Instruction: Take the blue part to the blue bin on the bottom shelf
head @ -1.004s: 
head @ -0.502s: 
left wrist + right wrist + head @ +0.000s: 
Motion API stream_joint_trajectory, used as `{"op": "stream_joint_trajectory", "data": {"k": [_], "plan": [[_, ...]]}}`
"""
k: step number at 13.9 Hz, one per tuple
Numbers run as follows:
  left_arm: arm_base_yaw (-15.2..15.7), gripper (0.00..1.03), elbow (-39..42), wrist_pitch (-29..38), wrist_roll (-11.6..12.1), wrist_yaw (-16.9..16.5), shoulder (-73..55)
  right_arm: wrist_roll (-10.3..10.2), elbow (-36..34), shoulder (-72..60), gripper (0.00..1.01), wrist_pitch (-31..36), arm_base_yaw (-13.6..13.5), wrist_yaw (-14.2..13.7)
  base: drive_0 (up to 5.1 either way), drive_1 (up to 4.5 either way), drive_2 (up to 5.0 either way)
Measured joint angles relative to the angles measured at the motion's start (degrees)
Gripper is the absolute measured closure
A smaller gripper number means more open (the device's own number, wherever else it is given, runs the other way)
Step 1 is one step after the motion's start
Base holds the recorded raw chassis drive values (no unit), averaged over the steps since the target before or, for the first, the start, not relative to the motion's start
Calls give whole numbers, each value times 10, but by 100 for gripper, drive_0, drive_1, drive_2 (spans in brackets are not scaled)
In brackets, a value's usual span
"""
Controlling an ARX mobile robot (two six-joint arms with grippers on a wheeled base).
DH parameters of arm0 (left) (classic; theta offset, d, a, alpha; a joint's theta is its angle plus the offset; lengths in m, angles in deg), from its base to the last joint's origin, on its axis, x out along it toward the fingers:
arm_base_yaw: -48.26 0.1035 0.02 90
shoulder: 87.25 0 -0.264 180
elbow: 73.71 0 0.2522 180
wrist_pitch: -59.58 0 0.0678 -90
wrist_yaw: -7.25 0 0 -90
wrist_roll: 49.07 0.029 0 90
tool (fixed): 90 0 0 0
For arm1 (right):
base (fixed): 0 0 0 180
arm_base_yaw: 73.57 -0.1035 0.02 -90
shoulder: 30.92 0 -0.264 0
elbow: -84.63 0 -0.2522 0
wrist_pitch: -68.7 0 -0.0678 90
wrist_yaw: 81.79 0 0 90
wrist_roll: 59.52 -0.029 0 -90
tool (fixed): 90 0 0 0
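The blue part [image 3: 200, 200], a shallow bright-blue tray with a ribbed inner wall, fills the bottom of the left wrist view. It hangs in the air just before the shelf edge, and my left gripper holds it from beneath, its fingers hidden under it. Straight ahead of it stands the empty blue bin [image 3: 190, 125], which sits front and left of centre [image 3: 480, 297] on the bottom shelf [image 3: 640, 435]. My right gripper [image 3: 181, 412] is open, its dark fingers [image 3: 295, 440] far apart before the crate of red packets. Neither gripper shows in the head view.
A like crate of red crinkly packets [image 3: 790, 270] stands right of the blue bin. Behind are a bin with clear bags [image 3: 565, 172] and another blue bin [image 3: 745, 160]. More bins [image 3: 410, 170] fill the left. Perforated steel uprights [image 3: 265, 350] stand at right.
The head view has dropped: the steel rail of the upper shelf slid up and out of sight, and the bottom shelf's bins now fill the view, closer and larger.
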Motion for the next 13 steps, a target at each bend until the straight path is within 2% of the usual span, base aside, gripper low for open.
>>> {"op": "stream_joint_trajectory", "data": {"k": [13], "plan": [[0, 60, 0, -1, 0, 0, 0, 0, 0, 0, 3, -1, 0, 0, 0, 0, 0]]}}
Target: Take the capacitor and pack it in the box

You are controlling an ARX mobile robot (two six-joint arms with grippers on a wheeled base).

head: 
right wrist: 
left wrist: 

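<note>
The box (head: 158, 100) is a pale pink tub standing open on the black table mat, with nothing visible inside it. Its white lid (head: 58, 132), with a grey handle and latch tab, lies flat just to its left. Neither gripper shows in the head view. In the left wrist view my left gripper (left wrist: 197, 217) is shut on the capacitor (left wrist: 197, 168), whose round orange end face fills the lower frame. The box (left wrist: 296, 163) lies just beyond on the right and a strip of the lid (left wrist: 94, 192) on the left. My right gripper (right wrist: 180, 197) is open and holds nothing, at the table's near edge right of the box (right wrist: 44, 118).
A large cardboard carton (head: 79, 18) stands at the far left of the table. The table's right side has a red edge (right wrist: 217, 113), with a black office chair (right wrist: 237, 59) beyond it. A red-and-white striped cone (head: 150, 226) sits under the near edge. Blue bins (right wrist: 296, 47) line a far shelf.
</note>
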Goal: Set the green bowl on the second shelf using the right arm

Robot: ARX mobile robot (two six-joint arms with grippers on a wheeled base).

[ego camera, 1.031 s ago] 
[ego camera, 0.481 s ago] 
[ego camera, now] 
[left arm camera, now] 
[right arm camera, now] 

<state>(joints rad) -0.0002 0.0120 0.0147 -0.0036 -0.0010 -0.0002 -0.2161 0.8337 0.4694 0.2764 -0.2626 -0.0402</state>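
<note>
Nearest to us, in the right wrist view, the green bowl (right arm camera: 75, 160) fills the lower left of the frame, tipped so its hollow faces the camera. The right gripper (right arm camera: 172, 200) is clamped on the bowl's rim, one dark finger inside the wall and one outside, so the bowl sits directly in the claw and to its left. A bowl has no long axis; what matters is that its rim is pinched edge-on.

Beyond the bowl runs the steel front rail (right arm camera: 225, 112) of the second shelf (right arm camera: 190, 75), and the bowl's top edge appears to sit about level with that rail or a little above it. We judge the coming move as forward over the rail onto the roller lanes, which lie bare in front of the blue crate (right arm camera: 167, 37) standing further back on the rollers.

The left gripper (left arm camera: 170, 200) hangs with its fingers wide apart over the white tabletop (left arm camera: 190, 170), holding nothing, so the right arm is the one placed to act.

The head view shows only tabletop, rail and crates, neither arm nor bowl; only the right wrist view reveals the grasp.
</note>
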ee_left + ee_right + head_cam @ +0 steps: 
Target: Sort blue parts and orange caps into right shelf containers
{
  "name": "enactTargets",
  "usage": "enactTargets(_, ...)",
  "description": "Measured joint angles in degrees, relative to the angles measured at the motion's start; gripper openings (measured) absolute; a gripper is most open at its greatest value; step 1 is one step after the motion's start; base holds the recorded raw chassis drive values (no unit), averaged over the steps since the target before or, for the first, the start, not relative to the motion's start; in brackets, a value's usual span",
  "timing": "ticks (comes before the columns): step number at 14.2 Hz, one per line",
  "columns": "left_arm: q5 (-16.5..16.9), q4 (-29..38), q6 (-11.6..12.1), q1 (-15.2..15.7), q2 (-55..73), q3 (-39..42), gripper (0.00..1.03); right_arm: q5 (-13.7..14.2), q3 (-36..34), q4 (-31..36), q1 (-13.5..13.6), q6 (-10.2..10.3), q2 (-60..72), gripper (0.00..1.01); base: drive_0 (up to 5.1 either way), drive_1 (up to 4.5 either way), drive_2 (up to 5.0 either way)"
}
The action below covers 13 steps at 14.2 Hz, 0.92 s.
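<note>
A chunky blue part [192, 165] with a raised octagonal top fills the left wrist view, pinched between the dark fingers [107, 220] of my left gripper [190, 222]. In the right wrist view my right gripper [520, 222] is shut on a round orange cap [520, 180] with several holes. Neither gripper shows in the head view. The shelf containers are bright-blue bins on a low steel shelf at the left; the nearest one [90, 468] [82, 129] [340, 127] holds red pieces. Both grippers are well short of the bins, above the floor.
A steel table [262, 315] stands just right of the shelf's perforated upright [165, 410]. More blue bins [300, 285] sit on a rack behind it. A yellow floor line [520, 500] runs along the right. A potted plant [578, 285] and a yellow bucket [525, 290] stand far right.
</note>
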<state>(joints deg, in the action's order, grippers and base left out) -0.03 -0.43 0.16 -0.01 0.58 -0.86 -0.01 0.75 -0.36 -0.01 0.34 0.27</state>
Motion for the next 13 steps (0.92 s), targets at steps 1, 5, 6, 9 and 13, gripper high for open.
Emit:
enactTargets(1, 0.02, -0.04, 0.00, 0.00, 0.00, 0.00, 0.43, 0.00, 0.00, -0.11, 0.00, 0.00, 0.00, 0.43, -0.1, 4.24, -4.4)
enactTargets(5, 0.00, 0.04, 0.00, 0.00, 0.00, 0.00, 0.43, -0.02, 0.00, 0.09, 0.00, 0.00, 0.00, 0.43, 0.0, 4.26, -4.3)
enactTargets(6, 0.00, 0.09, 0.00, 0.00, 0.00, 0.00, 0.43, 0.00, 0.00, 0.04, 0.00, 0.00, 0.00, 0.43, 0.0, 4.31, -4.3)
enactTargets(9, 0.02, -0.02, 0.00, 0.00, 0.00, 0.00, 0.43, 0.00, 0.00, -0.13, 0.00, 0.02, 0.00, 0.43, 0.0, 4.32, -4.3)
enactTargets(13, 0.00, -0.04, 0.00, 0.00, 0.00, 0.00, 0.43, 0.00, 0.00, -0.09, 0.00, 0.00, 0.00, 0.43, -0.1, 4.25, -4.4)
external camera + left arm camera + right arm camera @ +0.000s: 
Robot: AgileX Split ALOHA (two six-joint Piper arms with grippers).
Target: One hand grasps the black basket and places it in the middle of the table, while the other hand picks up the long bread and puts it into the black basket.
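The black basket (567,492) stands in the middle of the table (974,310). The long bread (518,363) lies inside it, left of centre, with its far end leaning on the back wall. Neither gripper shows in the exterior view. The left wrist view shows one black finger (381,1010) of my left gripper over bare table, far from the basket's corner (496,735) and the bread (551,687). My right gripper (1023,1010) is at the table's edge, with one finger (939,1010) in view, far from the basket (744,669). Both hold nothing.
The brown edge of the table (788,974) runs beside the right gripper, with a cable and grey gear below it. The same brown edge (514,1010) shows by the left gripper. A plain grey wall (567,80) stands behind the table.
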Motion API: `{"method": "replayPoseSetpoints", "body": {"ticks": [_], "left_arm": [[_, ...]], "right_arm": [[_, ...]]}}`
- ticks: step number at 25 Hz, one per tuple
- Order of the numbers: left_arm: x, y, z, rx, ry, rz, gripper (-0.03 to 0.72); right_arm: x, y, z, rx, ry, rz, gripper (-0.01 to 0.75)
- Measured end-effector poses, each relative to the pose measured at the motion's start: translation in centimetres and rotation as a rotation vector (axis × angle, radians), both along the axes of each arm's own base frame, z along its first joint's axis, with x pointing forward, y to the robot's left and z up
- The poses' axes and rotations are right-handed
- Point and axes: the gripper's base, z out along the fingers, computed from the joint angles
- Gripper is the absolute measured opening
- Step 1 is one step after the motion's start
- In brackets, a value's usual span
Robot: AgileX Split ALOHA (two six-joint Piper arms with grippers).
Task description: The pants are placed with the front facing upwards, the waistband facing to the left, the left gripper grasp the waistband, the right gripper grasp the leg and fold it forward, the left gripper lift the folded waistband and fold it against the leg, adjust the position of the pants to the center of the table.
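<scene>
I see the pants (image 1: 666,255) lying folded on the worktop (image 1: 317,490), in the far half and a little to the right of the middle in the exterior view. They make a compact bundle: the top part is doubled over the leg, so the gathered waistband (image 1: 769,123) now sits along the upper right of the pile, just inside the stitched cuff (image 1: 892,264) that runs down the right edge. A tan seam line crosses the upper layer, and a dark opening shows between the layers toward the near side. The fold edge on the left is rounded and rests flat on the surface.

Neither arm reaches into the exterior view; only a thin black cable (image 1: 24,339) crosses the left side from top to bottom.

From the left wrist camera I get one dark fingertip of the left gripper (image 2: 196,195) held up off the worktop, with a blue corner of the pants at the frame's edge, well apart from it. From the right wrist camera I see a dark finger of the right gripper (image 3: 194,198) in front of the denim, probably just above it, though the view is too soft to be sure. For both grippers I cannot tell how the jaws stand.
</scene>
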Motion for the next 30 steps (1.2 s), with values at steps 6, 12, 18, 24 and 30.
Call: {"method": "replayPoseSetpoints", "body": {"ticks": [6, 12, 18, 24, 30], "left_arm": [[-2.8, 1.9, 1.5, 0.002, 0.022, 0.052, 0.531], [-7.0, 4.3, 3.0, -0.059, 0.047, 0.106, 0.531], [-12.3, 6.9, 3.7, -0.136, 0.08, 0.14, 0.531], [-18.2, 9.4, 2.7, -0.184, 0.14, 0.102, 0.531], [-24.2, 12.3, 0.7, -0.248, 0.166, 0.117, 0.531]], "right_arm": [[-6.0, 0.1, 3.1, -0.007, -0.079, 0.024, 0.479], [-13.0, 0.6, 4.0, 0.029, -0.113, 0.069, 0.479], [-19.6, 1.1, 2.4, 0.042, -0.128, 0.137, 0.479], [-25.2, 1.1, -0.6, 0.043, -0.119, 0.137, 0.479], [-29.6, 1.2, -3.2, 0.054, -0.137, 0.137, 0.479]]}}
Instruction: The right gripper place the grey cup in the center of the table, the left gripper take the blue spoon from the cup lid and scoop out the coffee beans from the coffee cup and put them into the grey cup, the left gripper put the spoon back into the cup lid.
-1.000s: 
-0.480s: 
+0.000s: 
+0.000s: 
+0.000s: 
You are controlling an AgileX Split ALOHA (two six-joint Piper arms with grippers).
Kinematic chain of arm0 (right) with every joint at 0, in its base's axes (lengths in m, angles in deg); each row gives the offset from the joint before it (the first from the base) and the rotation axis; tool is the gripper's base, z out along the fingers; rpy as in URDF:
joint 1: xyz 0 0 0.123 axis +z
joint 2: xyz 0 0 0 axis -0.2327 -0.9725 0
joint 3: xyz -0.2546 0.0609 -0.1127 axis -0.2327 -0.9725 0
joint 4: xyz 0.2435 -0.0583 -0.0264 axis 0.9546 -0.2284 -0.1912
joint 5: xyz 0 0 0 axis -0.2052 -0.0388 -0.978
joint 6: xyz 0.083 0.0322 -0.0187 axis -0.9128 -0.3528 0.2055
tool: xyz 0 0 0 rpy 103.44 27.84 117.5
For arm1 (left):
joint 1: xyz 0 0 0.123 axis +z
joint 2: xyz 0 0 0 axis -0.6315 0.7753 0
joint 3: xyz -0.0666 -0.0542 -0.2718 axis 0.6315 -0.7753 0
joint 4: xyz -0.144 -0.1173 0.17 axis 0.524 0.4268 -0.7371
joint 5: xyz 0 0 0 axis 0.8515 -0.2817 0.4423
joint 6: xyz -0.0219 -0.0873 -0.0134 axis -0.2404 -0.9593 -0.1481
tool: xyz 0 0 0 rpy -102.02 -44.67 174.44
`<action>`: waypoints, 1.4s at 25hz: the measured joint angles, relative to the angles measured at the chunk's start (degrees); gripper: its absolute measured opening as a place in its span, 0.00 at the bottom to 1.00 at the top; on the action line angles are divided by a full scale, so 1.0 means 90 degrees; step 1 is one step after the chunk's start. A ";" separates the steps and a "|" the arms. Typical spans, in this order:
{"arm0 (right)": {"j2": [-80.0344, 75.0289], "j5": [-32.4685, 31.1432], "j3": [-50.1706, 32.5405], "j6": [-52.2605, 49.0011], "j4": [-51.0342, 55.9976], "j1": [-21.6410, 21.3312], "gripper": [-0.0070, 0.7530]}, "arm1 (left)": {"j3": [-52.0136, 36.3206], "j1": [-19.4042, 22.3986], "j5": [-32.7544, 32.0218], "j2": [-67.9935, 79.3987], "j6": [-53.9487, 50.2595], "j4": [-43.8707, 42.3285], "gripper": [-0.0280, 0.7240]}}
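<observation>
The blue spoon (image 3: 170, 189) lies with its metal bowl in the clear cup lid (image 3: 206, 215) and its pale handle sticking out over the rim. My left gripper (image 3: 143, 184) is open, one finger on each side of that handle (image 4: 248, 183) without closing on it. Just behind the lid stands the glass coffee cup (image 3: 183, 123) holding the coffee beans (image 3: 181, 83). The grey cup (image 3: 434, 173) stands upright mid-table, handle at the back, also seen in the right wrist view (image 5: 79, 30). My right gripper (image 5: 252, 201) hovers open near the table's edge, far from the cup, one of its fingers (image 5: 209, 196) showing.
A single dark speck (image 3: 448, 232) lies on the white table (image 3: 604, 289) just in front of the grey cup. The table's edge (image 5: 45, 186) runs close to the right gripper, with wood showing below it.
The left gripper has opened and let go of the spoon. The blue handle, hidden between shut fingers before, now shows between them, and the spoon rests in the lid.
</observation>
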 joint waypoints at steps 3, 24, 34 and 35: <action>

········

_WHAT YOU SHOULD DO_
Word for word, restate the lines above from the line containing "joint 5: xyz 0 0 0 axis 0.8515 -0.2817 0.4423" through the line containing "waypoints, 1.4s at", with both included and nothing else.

_RESPONSE TO THE TASK_
joint 5: xyz 0 0 0 axis 0.8515 -0.2817 0.4423
joint 6: xyz -0.0219 -0.0873 -0.0134 axis -0.2404 -0.9593 -0.1481
tool: xyz 0 0 0 rpy -102.02 -44.67 174.44
`<action>`: waypoints, 1.4s at 25hz: the measured joint angles, relative to the angles measured at the chunk's start (degrees); gripper: its absolute measured opening as a place in its span, 0.00 at the bottom to 1.00 at the top; on the action line angles are divided by a full scale, so 1.0 means 90 degrees; step 1 is one step after the chunk's start. A ";" separates the steps and a "|" the arms. Typical spans, in this order:

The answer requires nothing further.